Uric acid is the end product of purine metabolism in the human body, formed as a result of the hypoxanthine - xanthine - uric acid cascade. Febuxostat is a 2-arylthiazole derivative and is a potent selective non-purine xanthine oxidase inhibitor (in vitro inhibition constant less than 1 nM). The xanthine oxidase enzyme catalyzes two stages of purine metabolism: the oxidation of hypoxanthine to xanthine, and then the oxidation of xanthine to uric acid.

As a result of the selective inhibition of xanthine oxidase (oxidized and reduced form) by febuxostat, the concentration of uric acid in the blood serum decreases.

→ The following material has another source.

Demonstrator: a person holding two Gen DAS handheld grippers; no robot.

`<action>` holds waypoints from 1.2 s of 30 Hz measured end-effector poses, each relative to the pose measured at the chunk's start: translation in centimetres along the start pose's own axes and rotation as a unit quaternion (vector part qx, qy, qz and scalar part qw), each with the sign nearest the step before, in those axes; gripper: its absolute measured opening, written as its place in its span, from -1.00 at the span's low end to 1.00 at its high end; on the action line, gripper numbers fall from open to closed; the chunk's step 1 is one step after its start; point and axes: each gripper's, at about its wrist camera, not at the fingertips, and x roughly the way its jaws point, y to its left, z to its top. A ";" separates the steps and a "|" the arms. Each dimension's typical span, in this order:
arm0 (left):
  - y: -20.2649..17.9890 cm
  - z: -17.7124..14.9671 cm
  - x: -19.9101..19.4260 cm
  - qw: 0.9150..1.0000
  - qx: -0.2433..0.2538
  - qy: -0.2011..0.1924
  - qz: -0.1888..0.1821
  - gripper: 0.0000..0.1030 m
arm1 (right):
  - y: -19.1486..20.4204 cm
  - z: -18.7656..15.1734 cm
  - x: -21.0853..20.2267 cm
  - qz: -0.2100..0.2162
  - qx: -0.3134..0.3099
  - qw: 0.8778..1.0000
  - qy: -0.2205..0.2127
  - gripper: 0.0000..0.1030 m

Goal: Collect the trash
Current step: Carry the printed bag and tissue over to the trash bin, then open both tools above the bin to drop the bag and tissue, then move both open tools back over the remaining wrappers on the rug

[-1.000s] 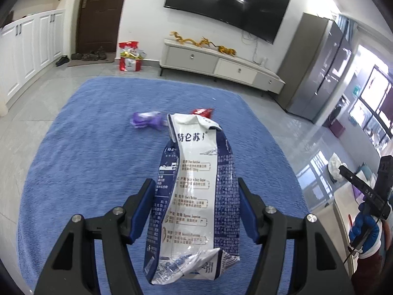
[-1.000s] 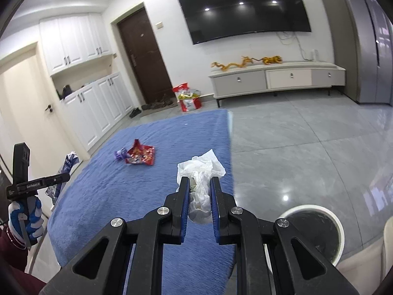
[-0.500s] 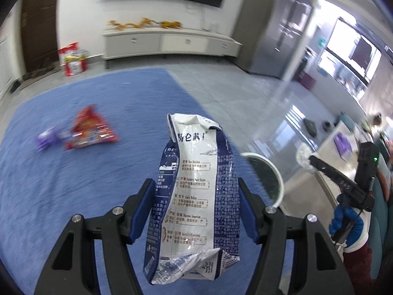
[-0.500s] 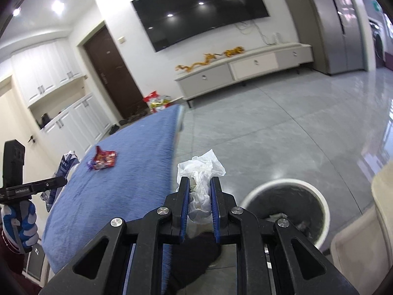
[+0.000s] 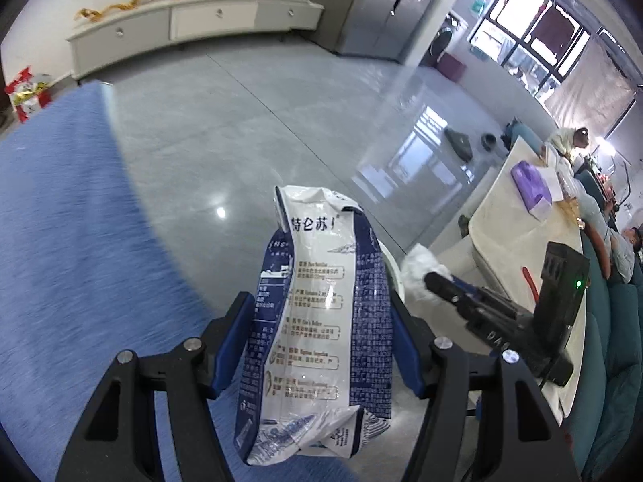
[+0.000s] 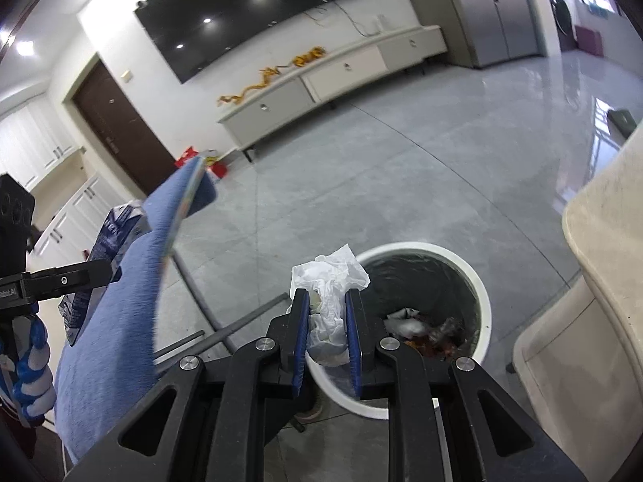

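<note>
Two grippers, each holds trash. Right gripper squeezes white tissue, jaws close together, only tissue between them. Tissue hangs over near rim of bin. Left gripper open about halfway, pads press sides of milk bag. Bag stands upright, bin mostly hidden behind it. Best way, I think: move tissue over middle of bin, then let go; bring bag over next. Bin is round, white, dark liner inside. Some scraps and wrappers at bottom already, lots of room left.
</note>
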 end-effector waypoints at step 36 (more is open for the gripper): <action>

At therapeutic concentrations, febuxostat does not inhibit other enzymes involved in the metabolism of purines or pyrimidines, such as guanine deaminase, hypoxanthine guanine phosphoribosyltransferase, orotate phosphoribosyltransferase, orothi-dinmonophosphate decarboxylase or purine-nucleosylase phosphorylase phosphorylphosphoric acid phosphoribosyltransferase.

Pharmacokinetics

Suction

After oral administration, febuxostat is rapidly and almost completely (at least 84% of the dose taken) absorbed from the gastrointestinal tract. With repeated administration of febuxostat at a dose of 80 mg or a single dose of 120 mg simultaneously with the intake of fatty foods, the Cmax of febuxostat in blood plasma decreased by 49% and 38%, respectively, and the AUC - by 18% and 16%, respectively. However, this did not affect the clinical efficacy of reducing the concentration of uric acid in the blood serum (with repeated administration of febuxostat at a dose of 80 mg), in this regard, febuxostat can be taken regardless of food intake.

Cmax is achieved within 1-1.5 hours after oral administration and is 2.8-3.2 ?g / ml with a single oral administration at a dose of 80 mg and 5.0-5.3 ?g / ml with a single dose of 120 mg. The absolute bioavailability of febuxostat in tablet form has not been studied.

With repeated oral administration of febuxostat at doses of 10-240 mg 1 time / day, no cumulation was observed.

Distribution

The apparent Vd at steady state varies from 29 L to 75 L after oral administration of febuxostat in doses of 10-300 mg. The degree of binding to plasma proteins (mainly albumin) reaches 99.2% and does not change when the dose is increased from 80 mg to 120 mg. For active metabolites, the degree of binding to plasma proteins varies from 82% to 91%.

Metabolism

Febuxostat is metabolized by conjugation with the participation of uridine diphosphate glucuronyl transferase (UDPGT) and oxidation with the participation of enzymes of the cytochrome P450 system (CYP). Four pharmacologically active hydroxyl metabolites have been isolated, of which three are found in human blood plasma. In vitro studies on human liver microsomes have shown that oxidized metabolites are formed mainly under the influence of isoenzymes CYP1A1, CYP1A2, CYP2C8 or CYP2C9, while febuxostat glucuronide is formed mainly under the influence of isoenzymes UGT1A1, UGT1A8 and UGT1A9.

Withdrawal

Febuxostat and its metabolites are excreted from the body through the intestines and by the kidneys.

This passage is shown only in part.